Strona:Grazia Deledda - Po grzesznej drodze T.II.djvu/109

Ta strona została przepisana.

w milczeniu. Światło stało się zupełnie fjoletowe, cisza głęboka panowała dokoła.
— Powiadają księża: nie zabijaj — zaczął znów Antine, zakładając w tył ręce. — Ale jest różnica: zabijać i zabijać. Czy zabić na wojnie jest grzechem! Gdzietam! Bo jeżeli ja nie zabiję, to zabiją mnie jak barana. Tak się dzieje na świecie. Ty chcesz mnie zabić? Zabierasz mi kochankę, szczęście, spokój? Zabijasz mi duszę? A ja zabijam ciebie. Mam czy nie mam słuszności?
— Masz — rzekł Piotr ponuro.
Przez długi szmat drogi Antine wykładał swoje teorje; mówił znowu tak, jak w szarym półmroku więziennym, a rozległy fjoletowy krajobraz słuchał go, okrywając się tajemniczym smutkiem.
— Zdobędę, sobie mój dział szczęścia, zdobędę, ponieważ nikt, ani Bóg, ani ludzie, ani los, nie chcą mi go dać, — krzyknął naraz po nowem milczeniu —i to nie przez zepsuty charakter, nie przez ambicję, tylko dlatego, że i mnie się w życiu trochę szczęścia należy.
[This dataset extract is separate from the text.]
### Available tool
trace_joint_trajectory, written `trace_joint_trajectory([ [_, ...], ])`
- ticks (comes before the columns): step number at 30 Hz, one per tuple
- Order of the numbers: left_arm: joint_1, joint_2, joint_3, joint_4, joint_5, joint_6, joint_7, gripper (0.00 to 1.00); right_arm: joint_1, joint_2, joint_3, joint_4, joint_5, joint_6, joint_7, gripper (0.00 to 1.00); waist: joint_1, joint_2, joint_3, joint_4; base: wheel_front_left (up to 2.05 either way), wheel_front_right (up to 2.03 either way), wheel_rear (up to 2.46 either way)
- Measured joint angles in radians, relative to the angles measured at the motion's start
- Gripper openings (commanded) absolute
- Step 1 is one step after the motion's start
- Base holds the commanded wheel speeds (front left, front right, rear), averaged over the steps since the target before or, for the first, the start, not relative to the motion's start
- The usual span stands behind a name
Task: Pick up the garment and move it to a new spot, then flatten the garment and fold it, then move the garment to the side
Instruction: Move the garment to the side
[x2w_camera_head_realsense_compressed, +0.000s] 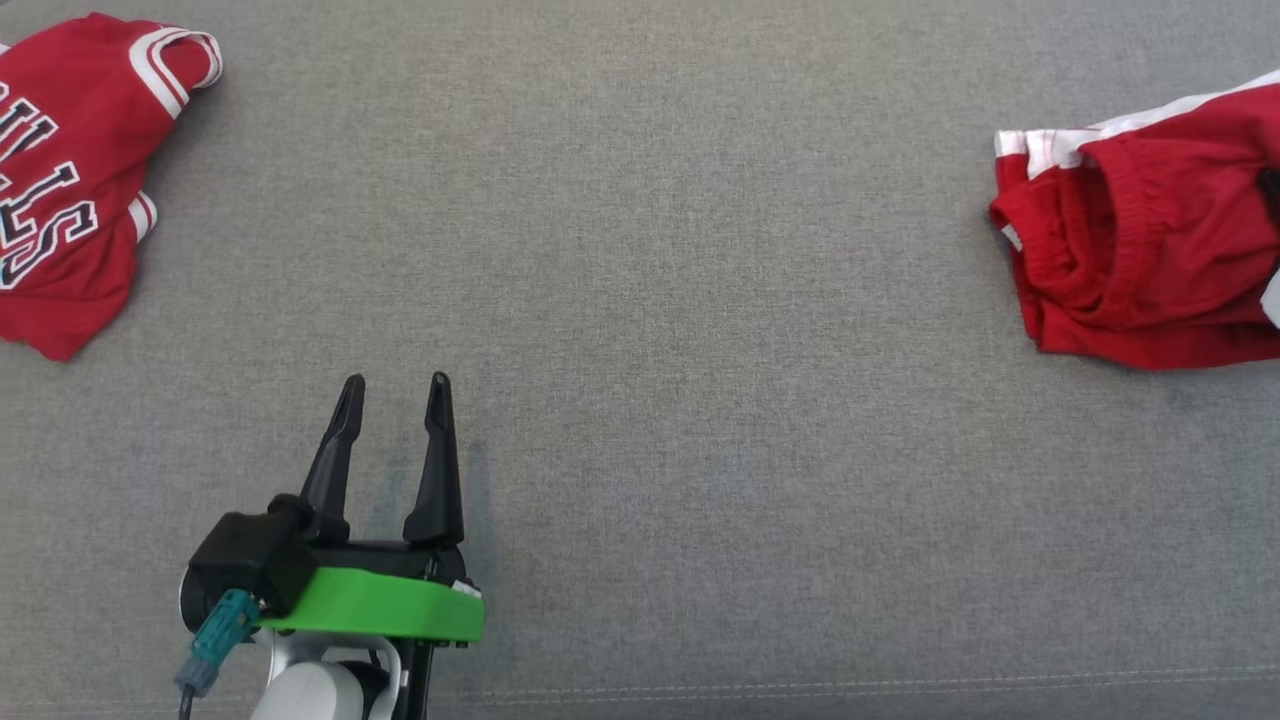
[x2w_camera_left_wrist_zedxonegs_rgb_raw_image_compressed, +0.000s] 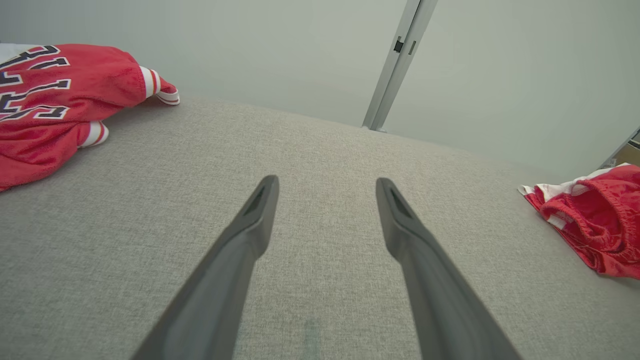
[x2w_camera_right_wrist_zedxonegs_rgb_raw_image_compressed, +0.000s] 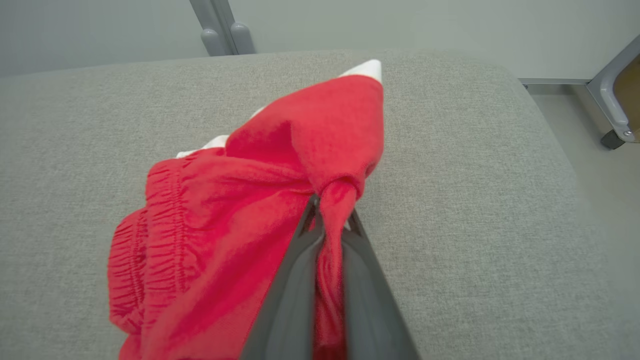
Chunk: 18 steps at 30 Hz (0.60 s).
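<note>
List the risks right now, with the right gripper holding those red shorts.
The right gripper pinches only a thin twisted bunch of the red shorts; the cloth may slip out when lifted.
The red shorts lie near the grey cushion's edge, with floor beyond; if dropped they could slide off.
The left gripper is open and far away, so a one-point lift will likely leave them crumpled.

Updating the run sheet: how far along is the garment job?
Done: nothing visibly. In hand: right jaws shut on a bunch of the red shorts, which lie crumpled on the grey surface; left jaws open, empty. Left: move, flatten, fold, set aside.
</note>
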Motion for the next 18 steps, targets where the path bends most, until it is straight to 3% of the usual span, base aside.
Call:
trace_joint_trajectory([
  [14,-0.055,0.039,-0.001,-0.044,0.042,0.0,0.015,1.0,-0.11,-0.091,-0.007,-0.006,-0.073,-0.037,-0.003,0.0,0.0,0.0,0.103,-0.03,0.0,0.0,0.0],
  [18,-0.08,0.041,-0.007,-0.058,0.062,0.0,0.024,1.0,-0.136,-0.111,-0.011,0.004,-0.091,-0.069,-0.019,0.0,0.0,0.0,0.131,-0.032,0.0,0.0,0.0],
])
— Można pokochać biedną dziewczynę i można poprzestać na małem — zauważył nieśmiało Piotr.
Antine obrócił na niego wściekłe spojrzenie, jego delikatna twarz poczerwieniała i zaczął gestykulować i krzyczeć.
— A tak! Można! Ho, ho! Można! A jeżeli nie można? A ty, Piotrze Benu, dlaczego w takim razie szalejesz, dlaczego nie poprzestajesz na małem, dlaczegoś sięgnął po córkę gospodarza?